Choosing a database for high-volume transactional data is the most consequential decision in any system design because the database determines your latency floor, throughput ceiling, consistency guarantees, and scaling path—and changing it later requires a painful, risky migration. A transactional database (OLTP) handles thousands to millions of short, concurrent operations per second—inserts, updates, deletes—while maintaining ACID guarantees that ensure every transaction either fully succeeds or fully rolls back. In system design interviews, interviewers do not want you to name a database; they want you to derive the choice from requirements. "I would use PostgreSQL" is a statement. "I would use PostgreSQL because the workload is read-heavy with complex joins, requires ACID transactions for payment integrity, and the data model is relational with strong referential constraints" is engineering reasoning that earns points.

Key Takeaways

  • Start from workload shape, not database brand. Characterize the workload first: read/write ratio, query complexity, consistency requirements, data volume, and latency targets. The workload profile determines the database category; the specific product is secondary.
  • ACID transactions are mandatory for financial data, inventory, bookings, and any system where partial updates cause business harm. Choose PostgreSQL, MySQL, or Aurora for single-region ACID. Choose Cloud Spanner or CockroachDB for globally distributed ACID.
  • DynamoDB is the default for simple key-value and document workloads at massive scale—single-digit millisecond reads, automatic sharding, zero operational overhead. But it lacks joins, complex queries, and strong multi-item transactions.
  • The database is always the bottleneck. Application servers scale horizontally with ease. Databases scale through read replicas (reads), connection pooling (connections), caching (repeated queries), and sharding (writes and storage). Each adds complexity.
  • In interviews, justify every database choice with three properties: the access pattern it supports, the consistency guarantee it provides, and the scaling path it enables. This three-part justification is the framework interviewers expect.
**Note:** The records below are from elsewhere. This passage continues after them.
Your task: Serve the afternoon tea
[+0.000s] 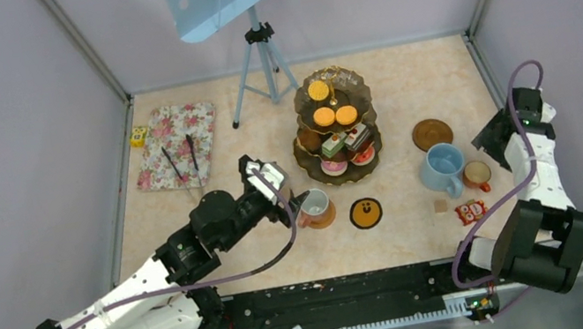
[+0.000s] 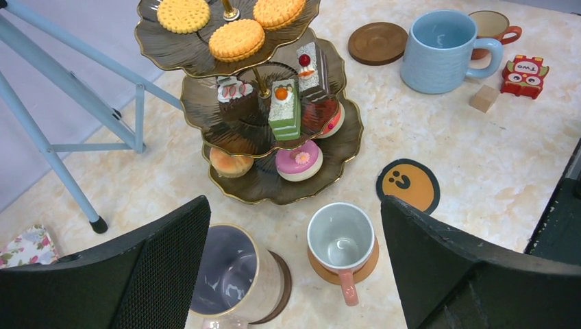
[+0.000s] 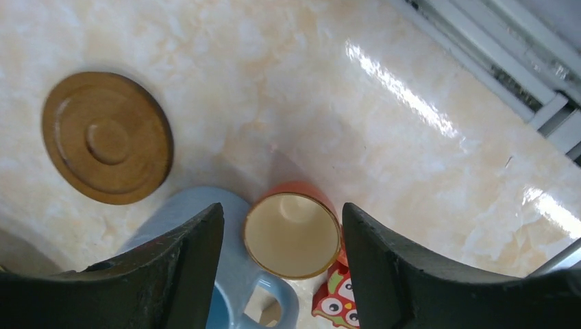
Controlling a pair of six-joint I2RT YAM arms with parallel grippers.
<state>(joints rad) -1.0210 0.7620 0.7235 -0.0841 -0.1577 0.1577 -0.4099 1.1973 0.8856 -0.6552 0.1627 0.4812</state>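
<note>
Top external view puts the three-tier stand (image 1: 335, 126) with its cakes mid-table toward the far side. The left gripper (image 1: 285, 192) is just left of the left orange mug (image 1: 316, 209). At the right, the right gripper (image 1: 490, 140) hovers over the right orange mug (image 1: 478, 175), which stands just beside the light blue mug (image 1: 442, 168). A bare brown coaster (image 1: 431, 134) lies farther back. Left wrist view shows what the arm hides from above: a lilac-white mug (image 2: 233, 274) on a dark coaster (image 2: 281, 288), partly under the left finger. The jaws are spread wide and grasp nothing. Closing from here would likely catch that mug's rim off-centre and tip it, or shove it into the left orange mug just beside it. Right wrist view looks straight down. The jaws stand apart on either side of the right orange mug's rim, not clenched on it. This view alone shows that the left finger hangs over the light blue mug. Lowering as it stands could land that finger on the blue rim or handle and drag both mugs. The red owl toy (image 3: 336, 301) sits close on the near side, so a sliding mug might knock it.
</note>
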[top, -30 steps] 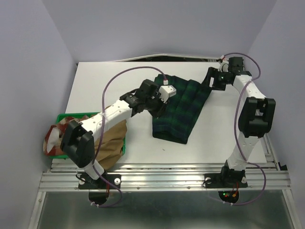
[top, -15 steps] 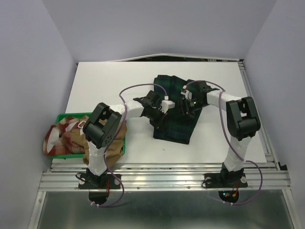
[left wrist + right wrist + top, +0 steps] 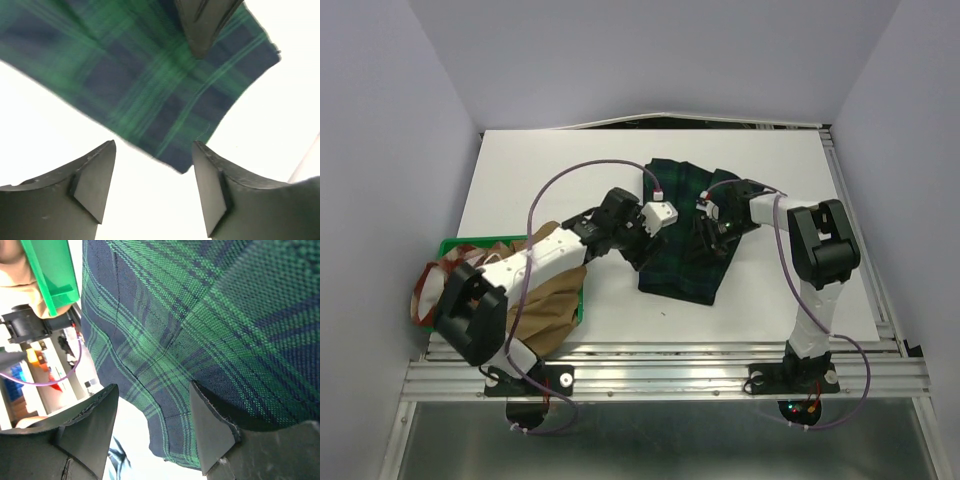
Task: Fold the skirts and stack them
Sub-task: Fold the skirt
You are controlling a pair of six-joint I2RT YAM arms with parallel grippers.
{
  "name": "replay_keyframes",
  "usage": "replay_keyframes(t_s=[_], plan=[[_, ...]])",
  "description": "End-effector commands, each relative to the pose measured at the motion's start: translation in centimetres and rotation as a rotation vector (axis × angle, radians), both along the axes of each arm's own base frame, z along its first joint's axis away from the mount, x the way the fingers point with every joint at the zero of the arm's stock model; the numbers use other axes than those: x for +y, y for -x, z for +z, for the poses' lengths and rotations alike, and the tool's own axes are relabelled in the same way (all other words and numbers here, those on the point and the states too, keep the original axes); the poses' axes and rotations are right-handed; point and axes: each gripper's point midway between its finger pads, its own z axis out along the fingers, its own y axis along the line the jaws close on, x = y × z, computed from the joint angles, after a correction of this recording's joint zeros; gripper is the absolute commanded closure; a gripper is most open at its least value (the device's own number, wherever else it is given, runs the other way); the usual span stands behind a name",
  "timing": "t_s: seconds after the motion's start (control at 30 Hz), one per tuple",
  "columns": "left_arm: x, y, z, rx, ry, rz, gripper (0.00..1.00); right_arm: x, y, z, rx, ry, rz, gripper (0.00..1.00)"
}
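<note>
The dark green-and-navy tartan skirt (image 3: 685, 235) lies folded in a long strip at the middle of the table. My left gripper (image 3: 638, 247) hovers at its left edge, open, with only the skirt's corner (image 3: 182, 162) and white table between its fingertips (image 3: 152, 145). My right gripper (image 3: 708, 238) is down on the skirt's right half, jaws apart, with tartan cloth (image 3: 150, 340) spread beneath and a fold lying against its right finger (image 3: 212, 430). The tan-brown skirt (image 3: 552, 300) and the red-and-cream checked skirt (image 3: 432, 290) lie heaped at the left.
A green plastic tray (image 3: 470, 243) at the table's near left edge holds the other two skirts; the tan one hangs over its front. The tray (image 3: 50, 275) shows in the right wrist view too. The table's metal frame rail (image 3: 660, 375) runs along the front.
The tartan skirt's right side has been folded inward, making it narrower. My right gripper came in from the far right onto the skirt. My left gripper opened, let the cloth go and drew back left.
</note>
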Motion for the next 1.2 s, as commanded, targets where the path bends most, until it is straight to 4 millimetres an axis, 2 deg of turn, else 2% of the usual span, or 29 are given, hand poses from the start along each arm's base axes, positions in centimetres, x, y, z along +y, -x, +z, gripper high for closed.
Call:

The Database Selection Framework

Before naming a database, answer five questions about your workload.

1. What is the read/write ratio?

Read-heavy (10:1 or higher): B-tree databases (PostgreSQL, MySQL) excel. Add read replicas and caching for scale. Write-heavy (1:1 or write-dominant): LSM-tree databases (Cassandra, ScyllaDB) convert random writes to sequential I/O for higher throughput. Balanced: PostgreSQL with proper indexing handles balanced workloads well up to moderate scale.

2. What query patterns do you need?

Point lookups by primary key: DynamoDB, Redis, Cassandra—optimized for key-value access. Complex joins across multiple tables: PostgreSQL, MySQL—relational databases with query planners that optimize multi-table queries. Full-text search: Elasticsearch—purpose-built for text search with relevance ranking. Time-series queries: TimescaleDB, InfluxDB—optimized for time-ordered data with retention policies.

3. What consistency guarantees are required?

Strong consistency (linearizability): PostgreSQL, Spanner, CockroachDB—every read returns the latest write. Eventual consistency acceptable: DynamoDB (default), Cassandra—reads may be stale temporarily. Tunable consistency: DynamoDB (optional strong reads), Cassandra (per-query quorum)—choose consistency vs performance per operation.

4. What is the data volume and growth rate?

Under 1 TB: A single PostgreSQL instance handles this comfortably with proper indexing. 1–10 TB: PostgreSQL with partitioning, or DynamoDB for automatic sharding. 10+ TB: Sharded PostgreSQL (Citus), DynamoDB, Cassandra, or Spanner for distributed storage.

5. What are the latency targets?

Sub-millisecond: Redis (in-memory). Must be cached or in-memory data. Single-digit milliseconds: DynamoDB, Cassandra, Aurora—fast point reads on SSDs. 10–50ms: PostgreSQL with proper indexing—acceptable for most web applications. Seconds: Acceptable only for batch analytics (BigQuery, Redshift), not transactional workloads.

Database Options for High-Volume Transactions

PostgreSQL

Engine: B-tree (InnoDB-equivalent via heap + B-tree indexes) Consistency: Strong (ACID, serializable isolation available) Scaling: Vertical + read replicas. Horizontal via Citus extension. Max practical throughput: ~10,000–50,000 TPS on a single instance (hardware-dependent)

PostgreSQL is the default transactional database for system design interviews. It provides full ACID compliance, complex query support (joins, subqueries, CTEs, window functions), and the most mature extension ecosystem of any open-source database. Aurora PostgreSQL adds managed failover, up to 15 read replicas, and 5x throughput improvement over standard PostgreSQL.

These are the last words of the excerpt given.